Use the pandas method to create a dataframe and print the first 5 rows of it. 

In [None]:
raw_data = pd.read_csv("../input/housesalesprediction/kc_house_data.csv")
raw_data.head()

Get more information on the type of variable.

In [None]:
raw_data.info()

Get some **descriptive statistics** like mean, standard deviation, minimum and maximum values,etc. The "include ='all'" method is used to get data on both categorical and numerical data.

#  1.2.Describing the preliminary data 

In [None]:
raw_data.describe(include='all')
#We observe no missing values at first which we confirm later. 
#There seem to be a lot of house with some that are exceptionally priced.

The following method checks for any missing values and returns their sum. It is important to get rid of missing values to create an accurate model.

In [None]:
raw_data.isnull().sum()

**The price is going to be the dependent variable ****which is influence by other variables like number of bedrooms,bathrooms, condition,grade, waterfront,etc.** 

For the final project, the variables have been explored in more detail in the documentation file supporting the project.

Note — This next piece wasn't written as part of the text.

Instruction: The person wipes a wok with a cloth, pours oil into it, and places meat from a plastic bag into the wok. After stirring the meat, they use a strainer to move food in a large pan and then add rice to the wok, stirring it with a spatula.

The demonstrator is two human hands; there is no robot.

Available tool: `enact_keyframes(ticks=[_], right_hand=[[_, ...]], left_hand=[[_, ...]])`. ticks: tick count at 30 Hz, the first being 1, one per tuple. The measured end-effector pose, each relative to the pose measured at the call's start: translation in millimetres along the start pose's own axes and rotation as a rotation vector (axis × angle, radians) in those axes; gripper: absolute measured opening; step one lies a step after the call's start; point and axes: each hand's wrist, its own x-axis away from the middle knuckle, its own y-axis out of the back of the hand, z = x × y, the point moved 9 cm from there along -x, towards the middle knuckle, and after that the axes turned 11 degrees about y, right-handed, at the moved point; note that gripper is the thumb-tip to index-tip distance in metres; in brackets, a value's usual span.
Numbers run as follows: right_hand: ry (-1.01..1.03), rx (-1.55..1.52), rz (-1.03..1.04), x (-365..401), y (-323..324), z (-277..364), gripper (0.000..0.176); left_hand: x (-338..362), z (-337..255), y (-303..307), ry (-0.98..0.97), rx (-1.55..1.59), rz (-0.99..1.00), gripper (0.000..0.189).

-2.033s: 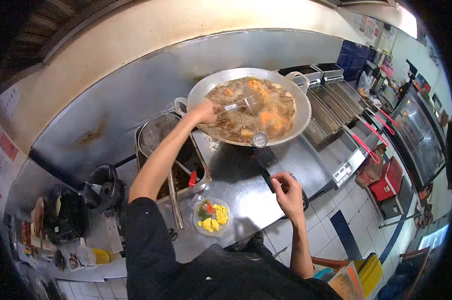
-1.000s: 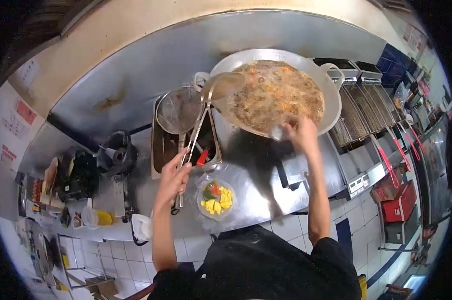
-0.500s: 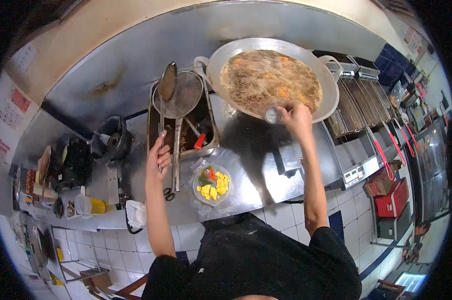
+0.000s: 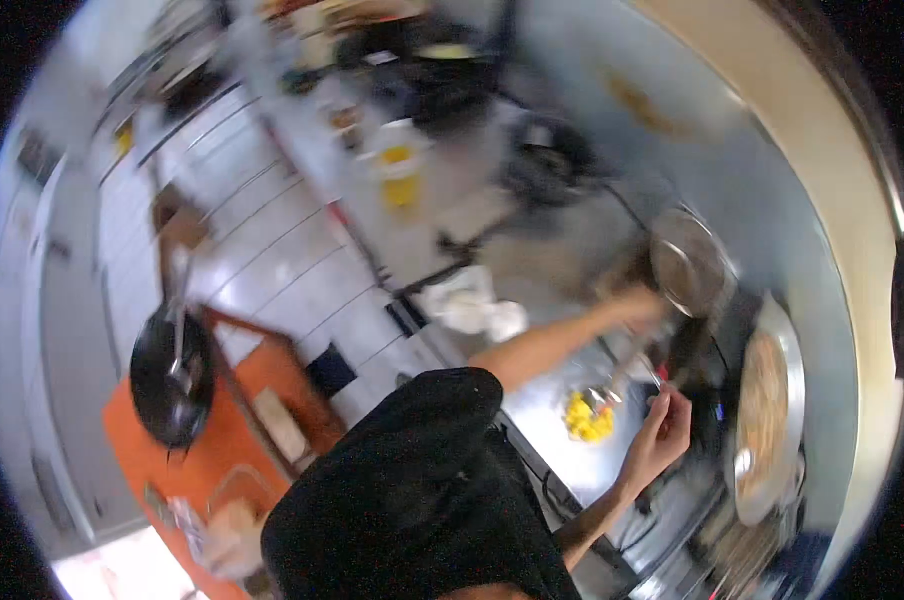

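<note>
My left hand is smeared by motion just left of the round mesh strainer, and its fingers are too blurred to read. Beyond the yellow food pieces on the steel counter, my right hand is raised with its fingers pinched together. Whatever lies between those fingertips is too small and blurred to make out. At the right stands the large wok, holding brown, bubbling contents. A small round metal disc sits at its near rim.
A container of yellow liquid, dark burners and a white bag are on the counter. At lower left, a black pan lies over an orange surface, near a blurred skin-toned shape. Tiled floor lies between.
The view has swung left and tilted, with strong blur. My right hand has left the disc at the wok's rim and moved toward the counter by my left hand.
</note>
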Motion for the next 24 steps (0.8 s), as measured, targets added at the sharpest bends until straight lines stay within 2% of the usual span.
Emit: enact_keyframes(ticks=[1, 2, 3, 4, 6, 8, 10, 11, 13, 14, 16, 17, 18, 19, 22, 24], right_hand=[[0.022, -0.075, 0.083, 7, -40, 20, 0.017], [0.039, -0.146, 0.160, 14, -77, 39, 0.018], [0.029, -0.207, 0.245, 21, -112, 65, 0.021], [0.048, -0.259, 0.328, 30, -145, 83, 0.021], [0.094, -0.481, 0.533, 56, -210, 124, 0.023], [0.244, -0.578, 0.759, 76, -269, 167, 0.022], [0.218, -0.638, 0.945, 93, -329, 185, 0.019], [0.252, -0.663, 1.027, 99, -347, 194, 0.016], [0.325, -0.738, 1.144, 119, -390, 231, 0.015], [0.365, -0.799, 1.190, 131, -411, 257, 0.015], [0.354, -0.879, 1.266, 148, -449, 301, 0.014], [0.377, -0.947, 1.291, 162, -472, 321, 0.013], [0.395, -1.011, 1.316, 169, -496, 343, 0.013], [0.504, -0.992, 1.305, 179, -516, 372, 0.013], [0.930, -0.916, 1.285, 235, -604, 457, 0.019], [1.470, -0.936, 1.182, 301, -664, 490, 0.029]], left_hand=[[-25, 0, -3, -0.533, -0.489, -0.123, 0.019], [43, 0, 30, -0.698, -0.273, -0.265, 0.015], [91, 12, 61, -0.545, -0.155, -0.278, 0.019], [123, 36, 84, -0.606, -0.042, -0.329, 0.019], [223, 96, 137, -1.034, 0.164, -0.312, 0.024], [215, 209, 160, -0.432, 0.122, -0.324, 0.025], [331, 220, 207, -0.041, 0.266, -0.175, 0.028], [354, 236, 221, -0.039, 0.300, -0.237, 0.028], [405, 265, 268, -0.101, 0.239, -0.568, 0.033], [432, 271, 280, -0.098, 0.259, -0.608, 0.033], [523, 255, 311, -0.123, 0.492, -0.968, 0.030], [548, 257, 317, -0.129, 0.506, -0.991, 0.030], [576, 260, 328, -0.173, 0.609, -1.123, 0.029], [601, 266, 339, -0.222, 0.711, -1.250, 0.028], [647, 283, 379, -0.313, 0.862, -1.405, 0.027], [648, 309, 413, -0.276, 0.896, -1.461, 0.028]])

We drop the columns 'id' and 'date' since they don't give us much information about the price.

In [None]:
data = raw_data.drop(['id','date'],axis = 1)
data.head()

#  1.3. Correaltion Matrix

We use a **heatmap** in order to find the correaltion between the variables of this dataset. The further section,Data Visualization, uses this heatmap primarily.

In [None]:
#change the size of the figure using this matplotlib me.thod
plt.subplots(figsize=(15,10))

#plot a correalation heatmap using seaborn. Border the squares with black color, show the correaltion index and round it up.
sns.heatmap(data.corr(), annot = True,linewidths=.5,linecolor='black',fmt = '1.1f')

#give a title to the map and display it.
plt.title('correlation heatmap',size = 18)
plt.show()

# 2.Data Visualization

In this section, we surround all the visualizations and their analyses around the dependent variable, price. 

**This data being from a mix of urban and suburban locations, has a lot of outliers or exceptions. These cannot be fully explained because of the disparity in the price of houses across various neighborhoods. 
**

We can try to reason the existence of such exceptions looking at just the correaltion but we **can never fully explain the causation.**

#  2.1. Relationship between price and the number of bedrooms, bathrooms and floors:

* For a quick overview, we use the pairplot method of seaborn. It will pairwise relationships of different variable subsets of a dataset on rows and columns.
* It seems that the **number of bedrooms, bathrooms and floors have a positive correaltion with price and with each other.**
* This is pretty intuitive because the more the number of these variables, the bigger the house and the costlier it would be.
* We shouldn't jump to conclusions though since there a lot of outliers that we will deal with on a case-by-case basis.

In [None]:
#We use this in-built seaborn method to plot the specified variables and display regression lines to summarize the trends.
sns.pairplot(data,vars = ["price","bedrooms","bathrooms","floors"], kind ="reg")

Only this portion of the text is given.